I press the Paymaster General to outline the details of her calculation about the areas of saving, if not today, then in the fullness of time. We now have details about the additional cost of the disregard, but it would be helpful if the Committee had greater details about the savings that were made by the various reforms.
I return to the evidence that the Paymaster General has not seen which was provided by Mr. Cockfield. He raised a point about the risk of fraud, and that specifically that more people might wrongly claim to be lone parents, which would be accentuated by the change in the disregard. Essentially, his argument would be that if one is a lone parent and enters into a relationship, the improvement in financial position over the course of that year would be more likely to be disregarded under the reformed system. The incentive in the following year to announce that they were still a lone parent might be stronger.

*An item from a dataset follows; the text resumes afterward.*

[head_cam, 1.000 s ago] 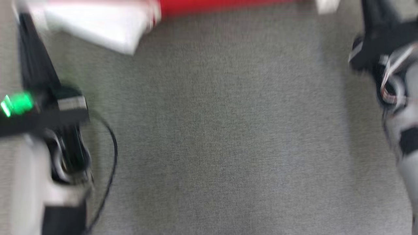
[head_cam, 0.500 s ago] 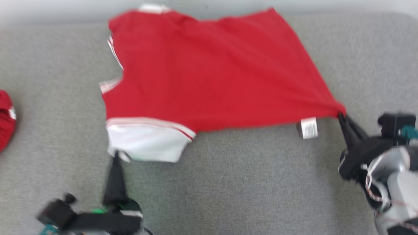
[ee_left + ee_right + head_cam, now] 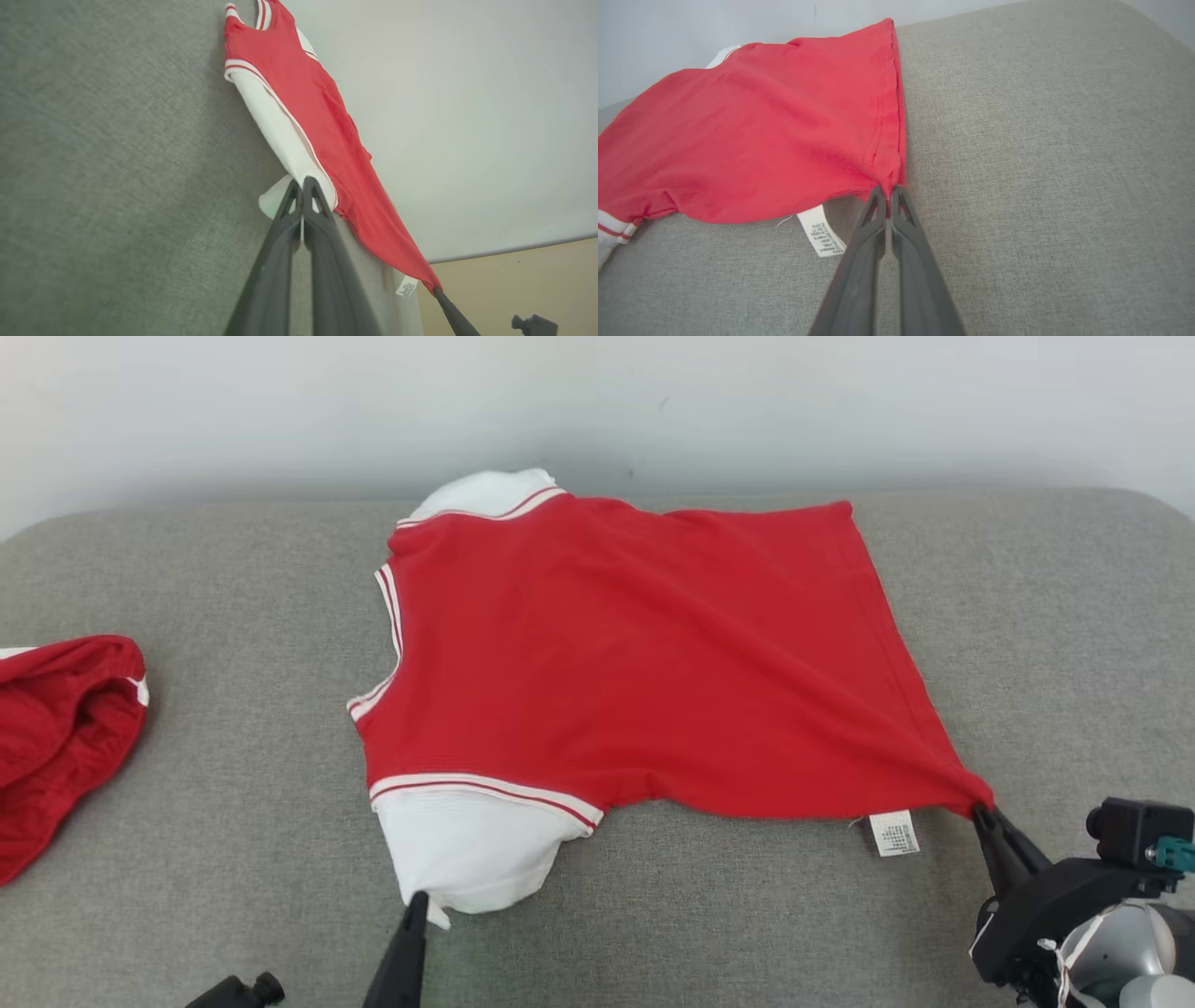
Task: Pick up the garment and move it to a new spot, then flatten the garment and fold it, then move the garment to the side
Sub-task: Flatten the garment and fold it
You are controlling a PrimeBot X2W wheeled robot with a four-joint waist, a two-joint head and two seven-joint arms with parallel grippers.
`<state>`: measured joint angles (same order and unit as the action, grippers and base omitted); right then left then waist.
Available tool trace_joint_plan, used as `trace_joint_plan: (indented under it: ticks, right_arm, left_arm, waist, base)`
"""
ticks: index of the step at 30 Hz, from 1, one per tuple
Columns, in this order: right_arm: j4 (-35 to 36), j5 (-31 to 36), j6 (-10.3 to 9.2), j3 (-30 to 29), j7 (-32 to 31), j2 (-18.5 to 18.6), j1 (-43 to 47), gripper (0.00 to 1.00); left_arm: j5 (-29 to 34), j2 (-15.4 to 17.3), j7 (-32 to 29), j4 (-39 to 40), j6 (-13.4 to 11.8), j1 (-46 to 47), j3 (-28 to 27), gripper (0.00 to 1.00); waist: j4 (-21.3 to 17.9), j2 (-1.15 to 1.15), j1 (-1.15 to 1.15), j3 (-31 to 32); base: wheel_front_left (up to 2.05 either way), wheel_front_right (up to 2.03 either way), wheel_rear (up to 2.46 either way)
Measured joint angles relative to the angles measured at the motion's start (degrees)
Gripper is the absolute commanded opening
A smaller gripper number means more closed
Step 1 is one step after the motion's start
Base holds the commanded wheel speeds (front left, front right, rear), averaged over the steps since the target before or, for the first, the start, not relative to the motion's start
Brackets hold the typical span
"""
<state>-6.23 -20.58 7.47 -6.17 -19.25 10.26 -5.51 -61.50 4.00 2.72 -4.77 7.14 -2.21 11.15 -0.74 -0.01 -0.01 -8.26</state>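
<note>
The shirt (image 3: 635,653) is red with white sleeves trimmed in stripes, and a white label (image 3: 894,833) hangs at its hem. It lies spread almost flat on the grey cushion (image 3: 233,569), with its far sleeve close to the wall (image 3: 597,401). On the side away from the wall, the left gripper (image 3: 415,901) is clamped on the near sleeve (image 3: 467,849). The right gripper (image 3: 980,812) is clamped on the hem corner, which is drawn to a point.

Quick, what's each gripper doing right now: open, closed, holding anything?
Left gripper: closed, pinching the white sleeve of the red shirt.
Right gripper: closed, pinching the red shirt's bottom corner.
</note>
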Motion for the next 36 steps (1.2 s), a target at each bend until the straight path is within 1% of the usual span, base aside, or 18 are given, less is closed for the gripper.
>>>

The Government thinks it is paying out tax credits or out-of-work benefits to around 200,000 more lone parents than the Office for National Statistics estimate live in the UK.
it is often financially worthwhile to pretend to be a lone parent.
Danny Alexander (Inverness, Nairn, Badenoch and Strathspey) (LD): The hon. Gentleman is entering an important part of the debate. Is he aware that in addition to the report to which he refers, the charity Christian Action Research and Education has published a report that examines the question of incentives in the tax credit system for living alone or as a couple? CARE argues strongly for clear disincentives in the tax credit system against people living as couples. Is not that a negative part of the system that needs to be considered?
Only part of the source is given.